The Church eventually caught on to the fact that vernacular Bibles were having unexpected consequences, and tried to ban them. When Europe was a largely illiterate place, the Catholic Church held great power, in part because it had a monopoly on information, kept in a code, Latin, that only the elite faithful could read and pass on to the masses.

It was like owning the only television network, and running commercials only for The One True Product.

The vernacular Bibles were a reason for more people to aspire to learn to read, which led to local opportunities to influence the masses.

Though books could be distributed locally pretty quickly, it took a while for word to get to Rome, and longer for the response to return.

While he was perhaps best known for his written missives, Martin Luther used the press particularly effectively to fly in the face of Rome's authority. Luther's published writings were so effective that for a time the King of France banned all books within his borders to make it harder for people to conceal Luther's proscribed texts in his Catholic realm.

That may have been a classic case of shooting the messenger, and an inanimate messenger at that, but Luther also exploited the press by actively founding schools to teach people, especially children, to read, to influence young minds with his version of the Word.

Since books also helped to accelerate and spread technology, they can share some of the blame for the misuse of said technology.

Gutenberg and those who followed probably didn't set out to make it easy to distribute plans for weapons, artillery tables and the like, but there were certainly unexpected consequences from the changes wrought by the invention of printing.

And so I have to wonder whether this millennium's latest contribution to shifted paradigms, the Internet, won't nurture ill along with good.

I've often thought that children who grow up on a global network, e-mailing peers around the world, will be much less fearful and suspicious of other tribes.

Indeed, it seems as if the world has begun a shift to a place where national boundaries and ethnicities count less, and shared interests and ideas count more.

I've watched my teenage stepson engage in conversations with German children - and other kids from who knows where - in chat rooms or via e-mail because they liked the same sort of very loud music. Their conversations were much less about their respective countries and much more about MTV.

Certainly, hate sites are an unwelcome addition to the World Wide Web. Hateful people have always exploited whatever medium was handy - bathroom walls, for example - to spread their vile wares.

No great surprise, I guess, that they've found the Net. But, the subject here is unintended consequences, and hate-mongers actively promote evil outcomes - there's nothing unintended or unexpected about their expression.
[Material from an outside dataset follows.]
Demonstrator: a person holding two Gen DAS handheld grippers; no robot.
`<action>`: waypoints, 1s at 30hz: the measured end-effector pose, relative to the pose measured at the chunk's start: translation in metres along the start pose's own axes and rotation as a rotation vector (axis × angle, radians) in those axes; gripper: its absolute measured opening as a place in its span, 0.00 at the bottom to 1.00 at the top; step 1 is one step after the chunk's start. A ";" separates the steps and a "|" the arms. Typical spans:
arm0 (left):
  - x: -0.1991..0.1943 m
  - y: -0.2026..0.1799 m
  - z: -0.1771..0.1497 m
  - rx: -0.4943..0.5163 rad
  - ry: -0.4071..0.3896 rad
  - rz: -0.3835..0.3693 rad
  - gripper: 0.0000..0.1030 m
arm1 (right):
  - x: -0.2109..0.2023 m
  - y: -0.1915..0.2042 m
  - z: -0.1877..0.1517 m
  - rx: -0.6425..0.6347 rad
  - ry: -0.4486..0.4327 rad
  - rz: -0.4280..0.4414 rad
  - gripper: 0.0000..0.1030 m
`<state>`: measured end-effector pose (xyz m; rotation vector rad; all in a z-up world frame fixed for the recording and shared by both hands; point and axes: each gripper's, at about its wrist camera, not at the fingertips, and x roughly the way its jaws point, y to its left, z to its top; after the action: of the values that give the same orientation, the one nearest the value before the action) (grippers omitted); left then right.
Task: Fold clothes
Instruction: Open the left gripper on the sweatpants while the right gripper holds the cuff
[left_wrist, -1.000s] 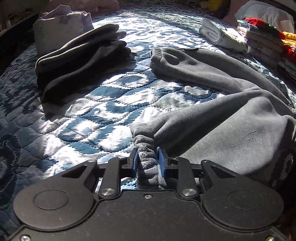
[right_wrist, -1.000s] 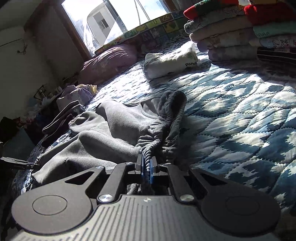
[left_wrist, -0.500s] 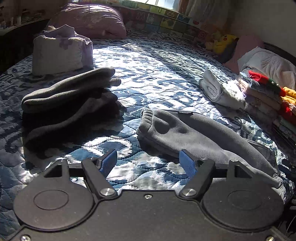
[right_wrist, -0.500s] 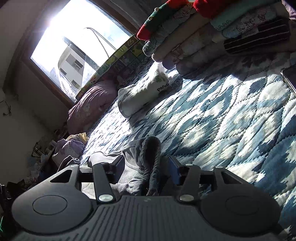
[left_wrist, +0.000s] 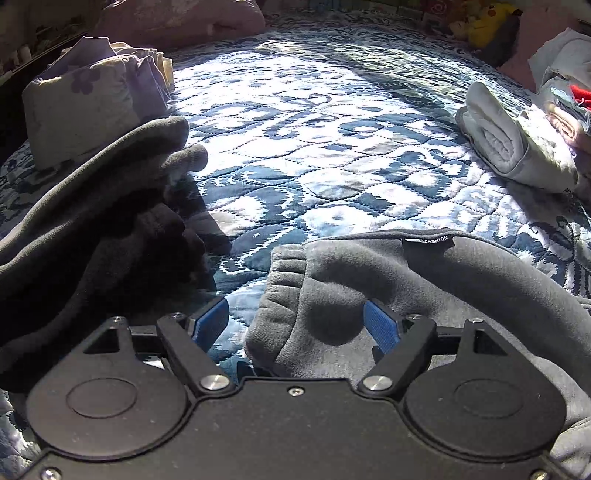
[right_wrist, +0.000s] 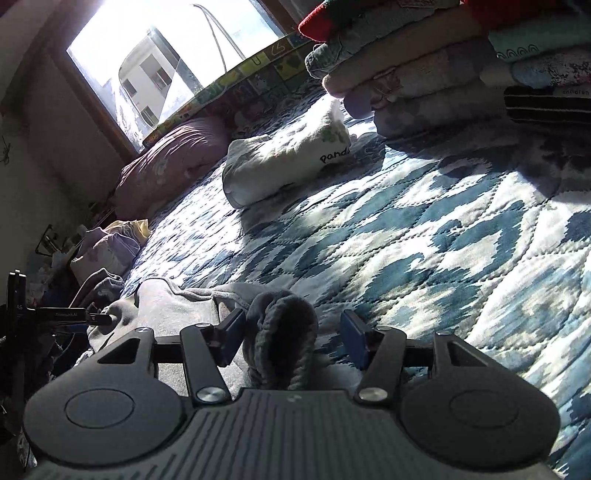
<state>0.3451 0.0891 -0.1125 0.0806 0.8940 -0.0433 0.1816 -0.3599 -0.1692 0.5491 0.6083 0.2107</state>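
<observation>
Both released: left claw (left_wrist: 297, 326) straddling grey trousers' (left_wrist: 424, 280) cuff, leg running away rightward; right claw (right_wrist: 291, 338) straddling waistband.

Blue-and-white quilted bedspread (left_wrist: 314, 122) is covering the whole bed, with sun patches lying across it. Purple pillow (right_wrist: 173, 162) is sitting at the head under the window (right_wrist: 166, 62), with a patterned colourful border strip (right_wrist: 236, 77) running along the sill. Yellow plush toy (left_wrist: 487, 22) is sitting in the far corner in left wrist view.
</observation>
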 end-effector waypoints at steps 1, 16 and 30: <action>0.002 -0.004 0.000 0.018 -0.005 0.018 0.81 | 0.001 0.001 0.000 -0.009 0.002 0.001 0.56; 0.007 -0.003 -0.003 -0.027 -0.101 -0.015 0.26 | 0.001 0.012 0.014 -0.069 -0.032 0.048 0.15; -0.046 0.043 -0.019 -0.286 -0.435 -0.070 0.22 | 0.032 0.051 0.074 -0.311 -0.214 0.018 0.14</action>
<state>0.3046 0.1343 -0.0866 -0.2204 0.4606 0.0025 0.2498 -0.3379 -0.1063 0.2718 0.3538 0.2544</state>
What sorts of things may there be lurking beyond the ken of generations raised with one-way publishing - print and broadcast - as the world goes to two-way networks? Lacking experience, we're probably missing some of the things, and those somethings may be pretty nasty.
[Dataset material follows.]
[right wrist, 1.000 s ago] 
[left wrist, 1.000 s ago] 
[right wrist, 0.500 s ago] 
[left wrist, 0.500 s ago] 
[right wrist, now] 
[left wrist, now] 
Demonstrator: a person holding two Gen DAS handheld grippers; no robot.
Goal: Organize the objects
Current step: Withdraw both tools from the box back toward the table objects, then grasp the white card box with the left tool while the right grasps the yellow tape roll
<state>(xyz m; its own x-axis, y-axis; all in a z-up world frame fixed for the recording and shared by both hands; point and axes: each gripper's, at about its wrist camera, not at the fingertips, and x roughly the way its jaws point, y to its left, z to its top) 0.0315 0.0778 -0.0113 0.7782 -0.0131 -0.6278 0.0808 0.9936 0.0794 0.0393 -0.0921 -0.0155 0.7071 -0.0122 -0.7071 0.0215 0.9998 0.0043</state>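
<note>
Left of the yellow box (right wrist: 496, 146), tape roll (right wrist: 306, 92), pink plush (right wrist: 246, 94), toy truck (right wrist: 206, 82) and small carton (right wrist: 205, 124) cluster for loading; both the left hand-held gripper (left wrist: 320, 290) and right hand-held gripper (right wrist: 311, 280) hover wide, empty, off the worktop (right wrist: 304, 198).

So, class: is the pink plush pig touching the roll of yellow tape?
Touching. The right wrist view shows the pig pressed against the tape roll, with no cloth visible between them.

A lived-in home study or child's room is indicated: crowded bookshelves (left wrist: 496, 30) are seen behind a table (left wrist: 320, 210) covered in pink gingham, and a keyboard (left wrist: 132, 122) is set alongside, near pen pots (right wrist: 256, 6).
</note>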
We have already seen the sorts of antics that hackers can get up to. Some guy half a world away can type some code and name it after a topless dancer in a Florida bar, and suddenly, I've got a big problem right here in my office or den.
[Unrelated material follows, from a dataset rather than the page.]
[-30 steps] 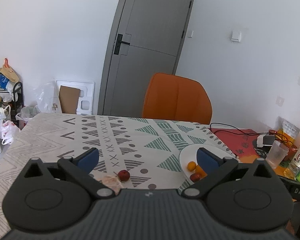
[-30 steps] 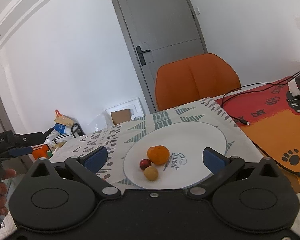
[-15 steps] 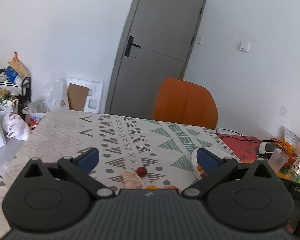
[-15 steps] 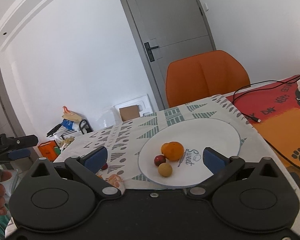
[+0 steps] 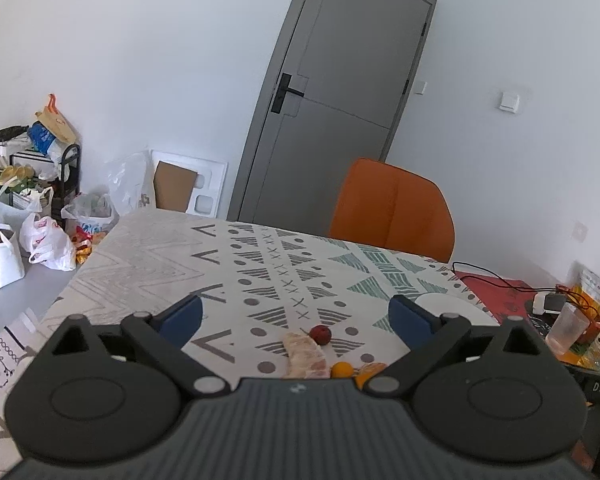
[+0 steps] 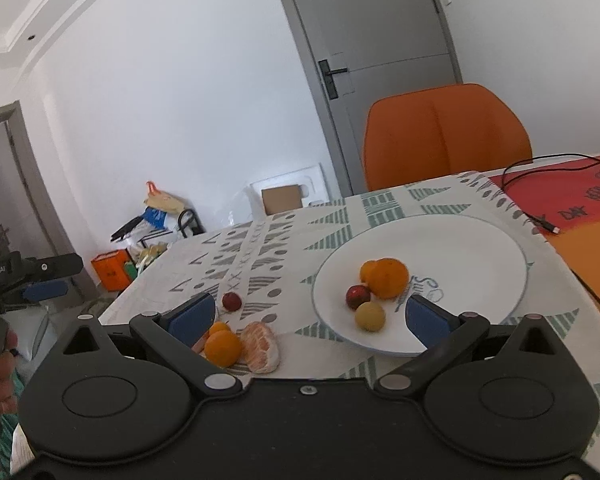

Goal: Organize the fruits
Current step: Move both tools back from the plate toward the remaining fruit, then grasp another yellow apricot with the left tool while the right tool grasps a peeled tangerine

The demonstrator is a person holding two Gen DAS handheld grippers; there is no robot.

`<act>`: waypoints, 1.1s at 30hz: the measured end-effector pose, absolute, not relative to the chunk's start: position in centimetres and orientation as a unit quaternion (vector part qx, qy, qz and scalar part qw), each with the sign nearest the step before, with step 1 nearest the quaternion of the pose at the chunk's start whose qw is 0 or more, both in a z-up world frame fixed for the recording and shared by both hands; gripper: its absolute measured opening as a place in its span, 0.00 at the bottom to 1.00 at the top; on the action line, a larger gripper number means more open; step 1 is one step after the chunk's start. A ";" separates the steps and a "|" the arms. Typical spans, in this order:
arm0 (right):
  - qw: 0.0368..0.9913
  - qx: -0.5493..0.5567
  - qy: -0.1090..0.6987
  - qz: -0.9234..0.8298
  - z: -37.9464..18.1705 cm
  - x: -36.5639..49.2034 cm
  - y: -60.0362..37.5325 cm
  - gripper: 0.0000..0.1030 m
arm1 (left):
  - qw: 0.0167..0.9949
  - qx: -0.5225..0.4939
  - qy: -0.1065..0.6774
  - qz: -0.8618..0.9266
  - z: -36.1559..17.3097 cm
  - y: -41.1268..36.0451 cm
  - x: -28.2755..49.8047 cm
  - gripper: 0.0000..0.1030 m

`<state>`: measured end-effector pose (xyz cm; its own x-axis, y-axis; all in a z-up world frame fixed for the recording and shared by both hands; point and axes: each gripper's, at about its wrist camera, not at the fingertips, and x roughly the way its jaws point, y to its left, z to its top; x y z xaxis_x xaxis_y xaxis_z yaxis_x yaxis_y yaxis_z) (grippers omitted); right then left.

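A white plate (image 6: 460,240) on the patterned tablecloth holds an orange (image 6: 386,278), a small red fruit (image 6: 357,296) and a yellowish round fruit (image 6: 370,316). Left of the plate lie a peeled mandarin (image 6: 260,346), small oranges (image 6: 222,348) and a red fruit (image 6: 231,301). My right gripper (image 6: 308,316) is open and empty above the table's near edge. My left gripper (image 5: 296,316) is open and empty, above the red fruit (image 5: 320,334), the peeled mandarin (image 5: 304,356) and a small orange (image 5: 342,369). The plate's edge (image 5: 444,304) shows behind its right finger.
An orange chair (image 5: 392,208) stands at the table's far side, before a grey door (image 5: 340,100). A red mat with a black cable (image 6: 548,224) lies right of the plate. A plastic cup (image 5: 566,328) and bottles stand at the right. Bags (image 5: 40,240) sit on the floor left.
Both grippers have pulled back and turned left. The loose fruits on the cloth have come into the right wrist view. The plate has slid to the right edge of the left view.
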<state>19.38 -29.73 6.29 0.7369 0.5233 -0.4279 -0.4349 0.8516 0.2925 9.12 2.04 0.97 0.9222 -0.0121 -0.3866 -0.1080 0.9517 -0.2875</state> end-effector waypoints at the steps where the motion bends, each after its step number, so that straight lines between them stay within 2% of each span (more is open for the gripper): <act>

Do you recall any Internet pundits forecasting the Melissa virus?

And the global network's millions of computers mean that the hackers can take advantage of some well-known maths to do really rotten things. Melissa tapped into geometric growth by getting every computer it infected to send an infection to 50 more, meaning that pretty soon the virus was actively being spread by computers at the rate of 50 times 50 times 50 times - you get the idea. Melissa evinces power that a Luther could only long for.